The ancestral homeland of every human alive today is in the southern African countries of Botswana, Namibia and Zimbabwe, south of the Zambezi River, according to the Australian-led research project.

It has been established that modern humans originated around 200,000 years ago, but exactly where has remained a mystery, until now.

Researchers pinpointed the first place humans called home by looking at the genetic code of mitochondria - the cell's 'energy factories' - from 1,000 living southern Africans.

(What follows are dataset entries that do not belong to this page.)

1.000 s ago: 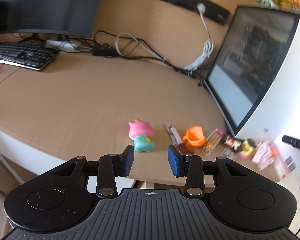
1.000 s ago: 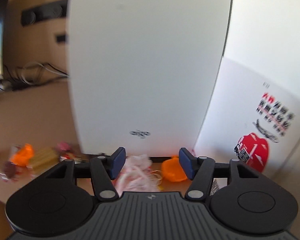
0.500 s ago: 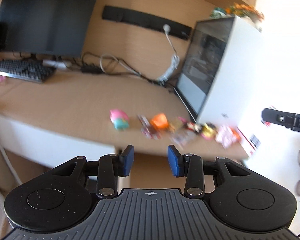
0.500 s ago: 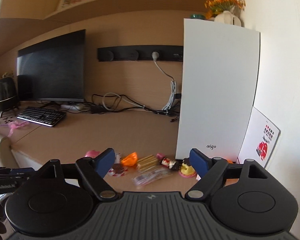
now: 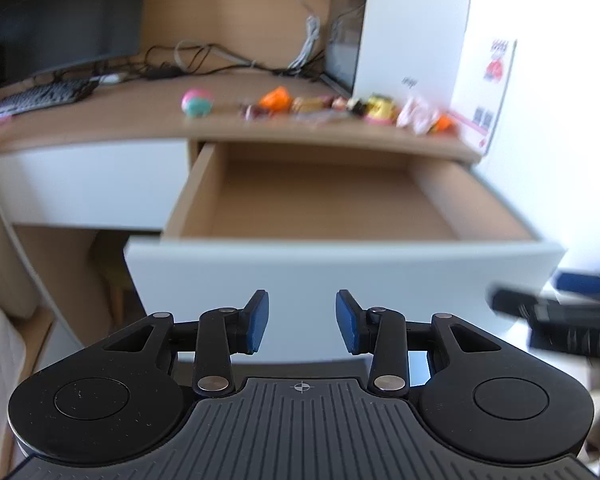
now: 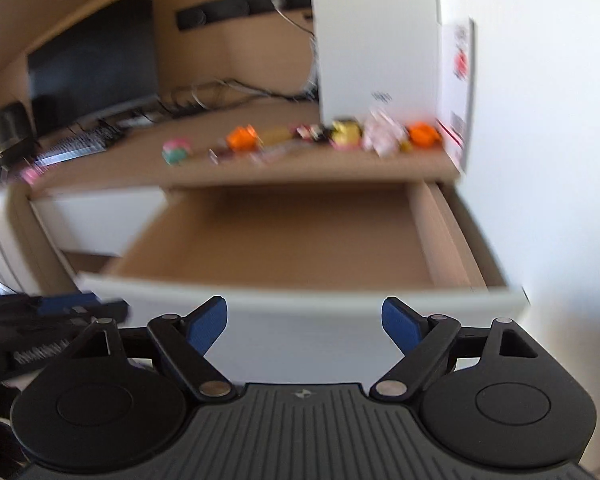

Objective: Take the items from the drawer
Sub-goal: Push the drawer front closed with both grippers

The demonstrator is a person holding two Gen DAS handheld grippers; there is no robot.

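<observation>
Though blurred, toys (image 5: pixel 340 110) beyond drawer (image 5: pixel 320 200)

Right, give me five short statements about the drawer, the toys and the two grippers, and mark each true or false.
1. The drawer is pulled open. True.
2. Toys lie inside the drawer. False: the part in view holds nothing.
3. The small toys sit in a row on the desk top. True.
4. The left gripper holds a toy. False: nothing is between its blue pads.
5. The right gripper is shut. False: its jaws stand wide apart.
</observation>
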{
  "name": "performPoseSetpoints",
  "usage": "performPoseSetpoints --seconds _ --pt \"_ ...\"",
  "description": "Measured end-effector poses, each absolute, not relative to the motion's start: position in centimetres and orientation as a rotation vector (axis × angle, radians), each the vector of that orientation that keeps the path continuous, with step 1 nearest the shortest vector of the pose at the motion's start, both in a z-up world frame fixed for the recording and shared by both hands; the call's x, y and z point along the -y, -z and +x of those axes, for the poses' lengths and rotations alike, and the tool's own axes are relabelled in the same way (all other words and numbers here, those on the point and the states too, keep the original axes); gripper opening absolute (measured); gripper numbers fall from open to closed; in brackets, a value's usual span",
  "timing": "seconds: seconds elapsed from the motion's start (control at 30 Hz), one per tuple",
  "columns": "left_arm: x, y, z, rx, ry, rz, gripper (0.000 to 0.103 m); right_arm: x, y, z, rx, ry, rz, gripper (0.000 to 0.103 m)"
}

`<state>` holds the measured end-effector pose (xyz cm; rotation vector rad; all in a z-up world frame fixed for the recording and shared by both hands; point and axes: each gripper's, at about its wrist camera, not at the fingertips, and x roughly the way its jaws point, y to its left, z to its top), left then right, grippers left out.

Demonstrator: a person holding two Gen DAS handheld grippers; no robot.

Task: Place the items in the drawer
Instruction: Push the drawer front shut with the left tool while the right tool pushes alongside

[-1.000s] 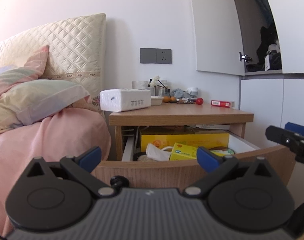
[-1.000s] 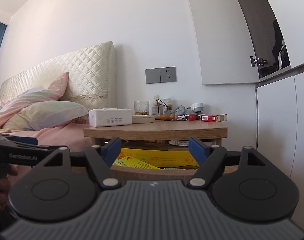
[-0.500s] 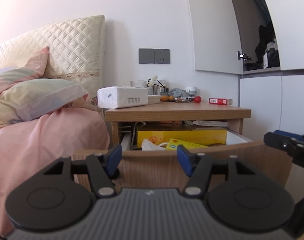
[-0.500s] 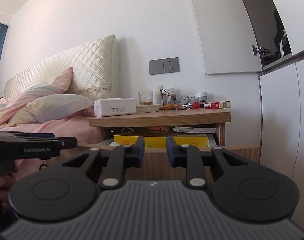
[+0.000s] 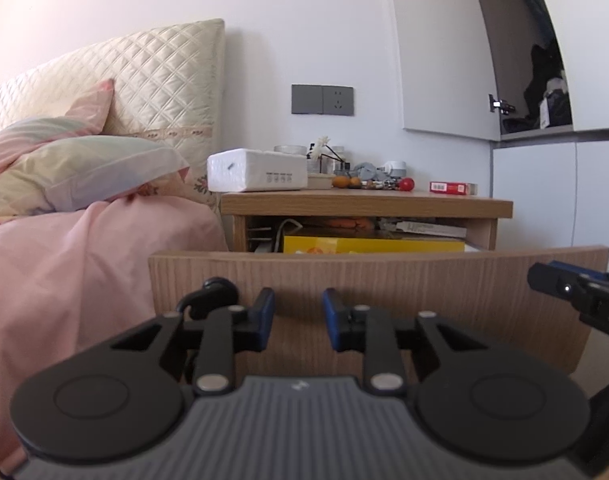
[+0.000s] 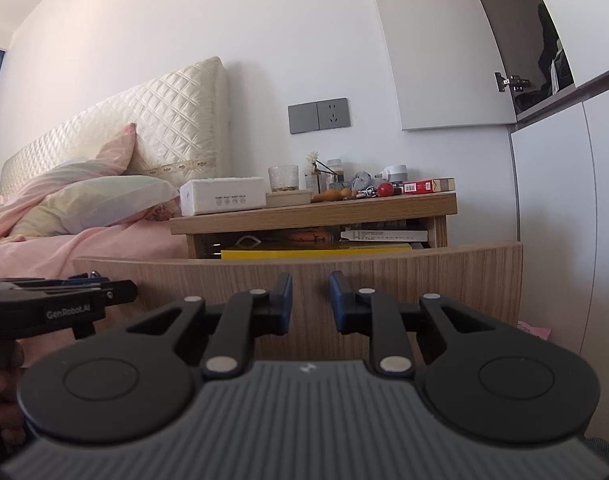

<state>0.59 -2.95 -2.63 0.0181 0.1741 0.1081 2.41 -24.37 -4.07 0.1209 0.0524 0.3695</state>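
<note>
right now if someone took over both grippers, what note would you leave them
Left gripper: shut, empty, level with the drawer front.
Right gripper: shut, empty, also facing the front.
Drawer: pulled out, with a yellow box showing inside.
Nightstand top: tissue box, red ball and red pack.
Done: drawer open.
Left: put the items in; which ones, I cannot tell.

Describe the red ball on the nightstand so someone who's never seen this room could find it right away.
Start at the bed's quilted cream headboard and move to the wooden nightstand beside it. Along the back of its top, past the white tissue pack, sits the red ball, just before the flat red box. It is the only round, glossy red thing there.
</note>
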Motion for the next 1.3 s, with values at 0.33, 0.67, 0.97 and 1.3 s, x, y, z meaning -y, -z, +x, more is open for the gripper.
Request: performPoseSetpoints --seconds 0.33,0.67,0.97,1.3 --pt "3.3 2.9 0.7 -0.163 -0.112 0.025 0.029 24.2 4.5 2.6 -0.031 -0.375 0.121 0.023" --pt "3.4 3.1 2.1 -0.165 -0.116 0.024 0.031 24.3 4.5 4.1 -0.043 -0.361 0.188 0.023" --pt "3.5 3.1 3.6 -0.163 -0.12 0.019 0.032 24.1 4.8 5.7 -0.028 -0.351 0.184 0.021" --pt "3.5 3.2 5.8 -0.162 -0.121 0.027 0.032 24.0 5.3 7.5 -0.009 -0.35 0.17 0.021"
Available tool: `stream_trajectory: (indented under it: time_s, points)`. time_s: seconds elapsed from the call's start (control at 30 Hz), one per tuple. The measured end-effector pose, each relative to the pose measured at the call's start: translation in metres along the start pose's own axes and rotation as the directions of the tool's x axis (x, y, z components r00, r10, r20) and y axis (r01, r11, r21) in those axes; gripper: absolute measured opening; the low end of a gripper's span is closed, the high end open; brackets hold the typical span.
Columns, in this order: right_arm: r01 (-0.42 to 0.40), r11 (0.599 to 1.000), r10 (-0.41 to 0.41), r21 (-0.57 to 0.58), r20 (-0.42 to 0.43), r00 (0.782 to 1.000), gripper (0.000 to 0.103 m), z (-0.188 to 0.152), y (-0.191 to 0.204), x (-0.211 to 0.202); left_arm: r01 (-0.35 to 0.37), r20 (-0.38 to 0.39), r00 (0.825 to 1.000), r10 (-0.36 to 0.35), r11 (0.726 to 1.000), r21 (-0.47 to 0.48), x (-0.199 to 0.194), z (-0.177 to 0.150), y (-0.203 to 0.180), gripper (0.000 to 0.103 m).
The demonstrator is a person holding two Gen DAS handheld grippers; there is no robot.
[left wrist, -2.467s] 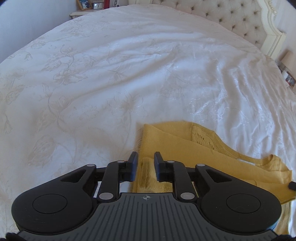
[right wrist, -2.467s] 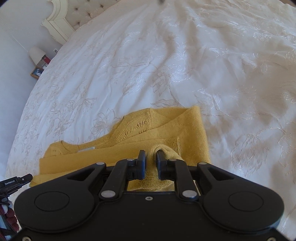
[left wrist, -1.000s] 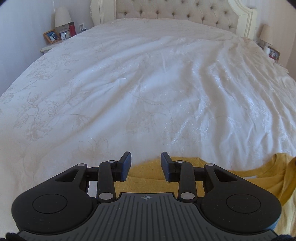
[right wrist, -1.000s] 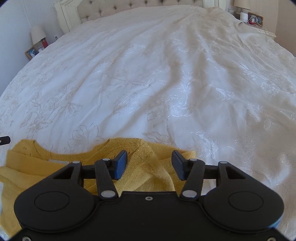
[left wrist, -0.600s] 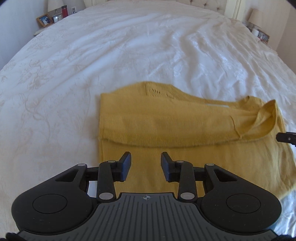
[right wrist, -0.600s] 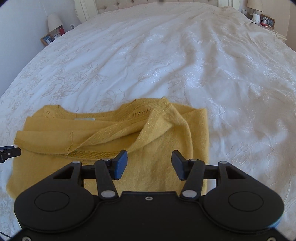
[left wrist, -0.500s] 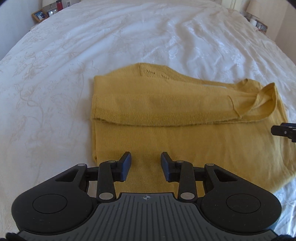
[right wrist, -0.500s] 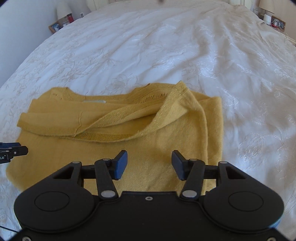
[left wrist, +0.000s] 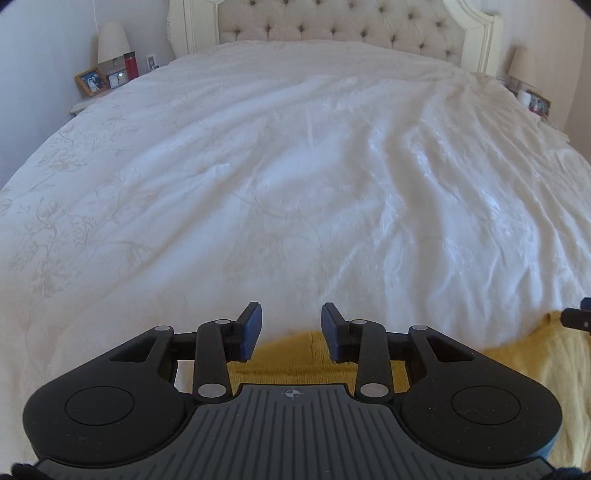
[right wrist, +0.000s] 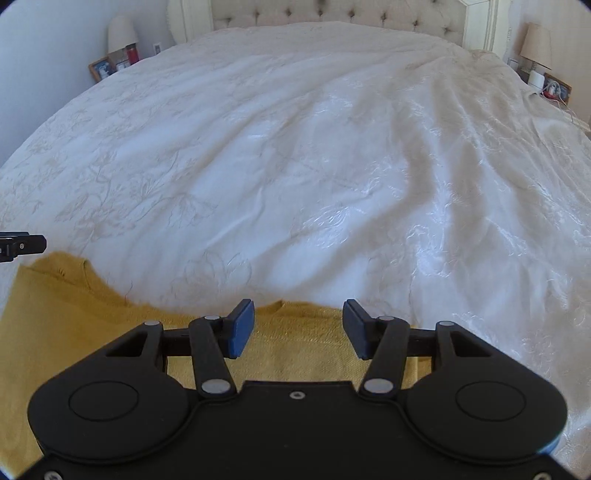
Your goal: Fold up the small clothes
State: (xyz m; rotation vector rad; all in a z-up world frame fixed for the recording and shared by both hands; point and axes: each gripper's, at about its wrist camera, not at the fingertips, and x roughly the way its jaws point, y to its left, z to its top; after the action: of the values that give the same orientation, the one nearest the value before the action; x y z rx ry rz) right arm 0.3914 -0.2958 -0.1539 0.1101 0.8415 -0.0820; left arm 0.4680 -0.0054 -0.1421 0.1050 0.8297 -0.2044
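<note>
— Both tools have tipped up since half a second ago: the folded mustard-yellow knitted sweater (right wrist: 85,325) filled the view then, and now only its far edge shows, low down by the fingers.

— Are the tongs holding anything?

— No. On the left gripper (left wrist: 291,328) the jaws stand wide apart, over the sweater's edge (left wrist: 291,354). The right gripper (right wrist: 298,326) is spread even wider, with knit showing between its blue pads (right wrist: 240,328).

— Where does the sweater lie?

— Flat on the white embroidered bedspread (right wrist: 295,166), at the near end of the bed. Most of it is hidden under the black gripper bodies.

— Any baskets or boxes?

— I see none. Only a cream tufted headboard (left wrist: 332,26) and a bedside table (left wrist: 88,103) with a white-shaded lamp (left wrist: 110,42), a red bottle (left wrist: 130,66) and a framed photo (left wrist: 90,81); what the photo shows is too small to tell.
</note>
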Motion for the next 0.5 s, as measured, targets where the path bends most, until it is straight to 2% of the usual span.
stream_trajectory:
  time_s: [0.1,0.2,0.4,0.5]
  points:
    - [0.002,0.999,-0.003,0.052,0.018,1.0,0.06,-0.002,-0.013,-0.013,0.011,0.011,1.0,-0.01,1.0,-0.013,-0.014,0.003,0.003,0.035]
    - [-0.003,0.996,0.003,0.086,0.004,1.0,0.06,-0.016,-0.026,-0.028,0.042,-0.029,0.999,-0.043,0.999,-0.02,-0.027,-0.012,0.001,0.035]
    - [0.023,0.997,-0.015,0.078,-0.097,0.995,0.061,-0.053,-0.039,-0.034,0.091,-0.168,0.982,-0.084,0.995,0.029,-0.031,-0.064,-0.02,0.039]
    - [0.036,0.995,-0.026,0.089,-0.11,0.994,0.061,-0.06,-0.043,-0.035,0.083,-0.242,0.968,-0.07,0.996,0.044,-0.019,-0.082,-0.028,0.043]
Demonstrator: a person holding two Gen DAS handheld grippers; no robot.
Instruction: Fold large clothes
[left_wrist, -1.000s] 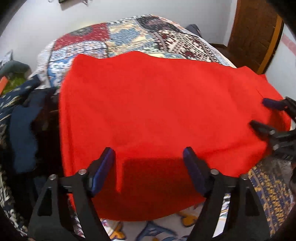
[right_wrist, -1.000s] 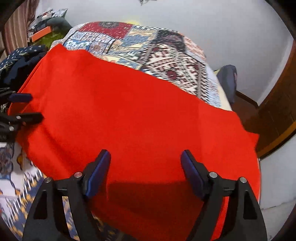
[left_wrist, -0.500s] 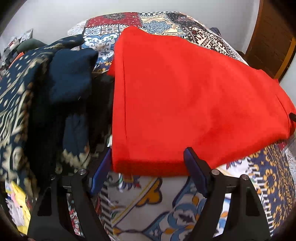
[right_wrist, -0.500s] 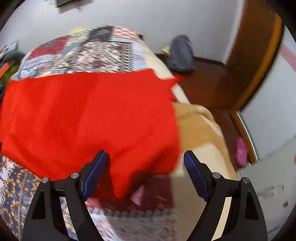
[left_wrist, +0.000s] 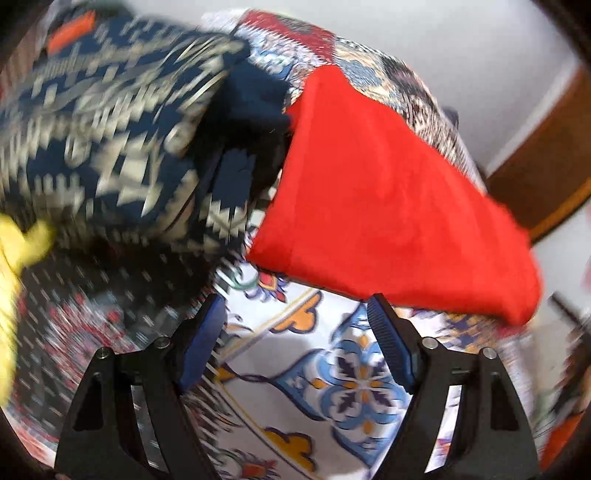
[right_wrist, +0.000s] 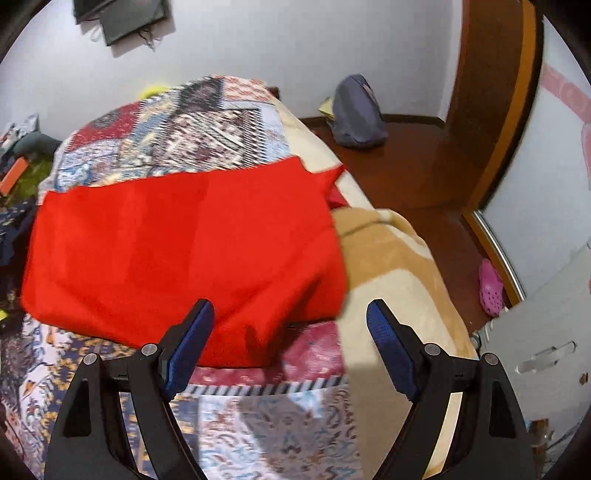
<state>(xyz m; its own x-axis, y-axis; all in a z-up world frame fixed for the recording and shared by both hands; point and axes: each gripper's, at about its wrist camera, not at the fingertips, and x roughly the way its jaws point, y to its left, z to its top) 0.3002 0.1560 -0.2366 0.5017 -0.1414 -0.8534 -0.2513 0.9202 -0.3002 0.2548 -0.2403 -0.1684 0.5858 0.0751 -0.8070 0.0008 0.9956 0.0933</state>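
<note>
A large red cloth (left_wrist: 388, 199) lies spread flat on the patterned bedspread (left_wrist: 332, 369). It also shows in the right wrist view (right_wrist: 177, 251), lying across the bed. My left gripper (left_wrist: 295, 317) is open and empty, just short of the cloth's near left edge. My right gripper (right_wrist: 290, 325) is open and empty, over the cloth's near right corner, not touching it.
A pile of dark blue patterned clothes (left_wrist: 122, 140) lies left of the red cloth, with something yellow (left_wrist: 22, 243) beside it. A beige blanket (right_wrist: 391, 266) covers the bed's right side. A grey bag (right_wrist: 356, 110) and pink shoe (right_wrist: 490, 286) sit on the floor.
Both grippers have drawn back from over the red cloth. The left one swung left toward the clothes pile, the right one swung right toward the bed's edge. Both stayed open.
</note>
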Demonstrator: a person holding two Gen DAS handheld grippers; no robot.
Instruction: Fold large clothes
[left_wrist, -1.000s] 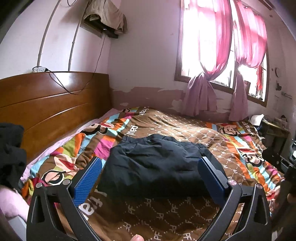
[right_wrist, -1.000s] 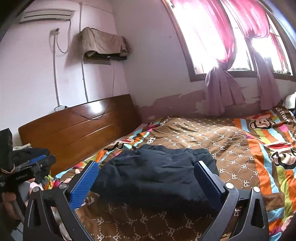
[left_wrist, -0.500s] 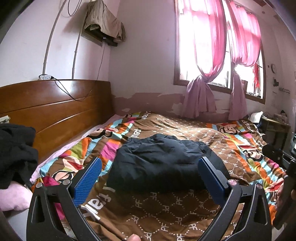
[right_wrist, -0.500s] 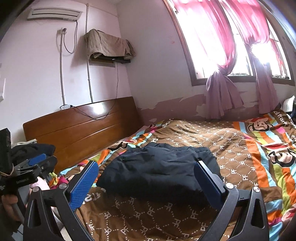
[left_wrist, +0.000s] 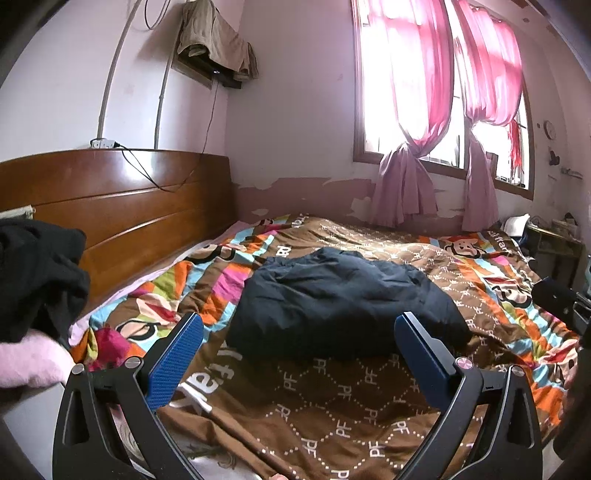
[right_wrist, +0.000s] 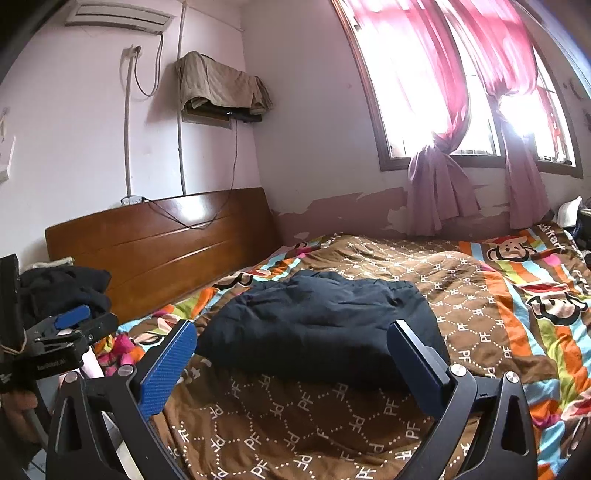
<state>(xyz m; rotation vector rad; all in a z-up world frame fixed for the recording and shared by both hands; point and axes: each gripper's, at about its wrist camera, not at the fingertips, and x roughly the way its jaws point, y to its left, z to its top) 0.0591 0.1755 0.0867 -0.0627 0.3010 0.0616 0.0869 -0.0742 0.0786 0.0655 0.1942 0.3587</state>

Mitochondrial DNA is inherited from mothers, allowing matrilineal lines to be tracked.

The DNA-based findings were then compared against linguistic, cultural, historical, geographic and archaeological evidence to establish a trajectory back in time.

It reveals that modern humans most likely emerged in the Makgadikgadi–Okavango palaeo-wetland of southern Africa.

The area is totally inhospitable now, dominated by desert and salt pans, but it once featured an enormous lake, twice the area of modern Lake Victoria.

Around 200,000 years ago, the lake began to break-up, creating a vast wetland.

The researchers say our earliest ancestors appear to have thrived in the area for 70,000 years before the beginning to venture out of the homeland.

Reconstructing climate conditions, the authors provide evidence that a changing climate opened up other areas of Africa, eventually leading to our domination of almost every part of the planet.

The full study is accessible here.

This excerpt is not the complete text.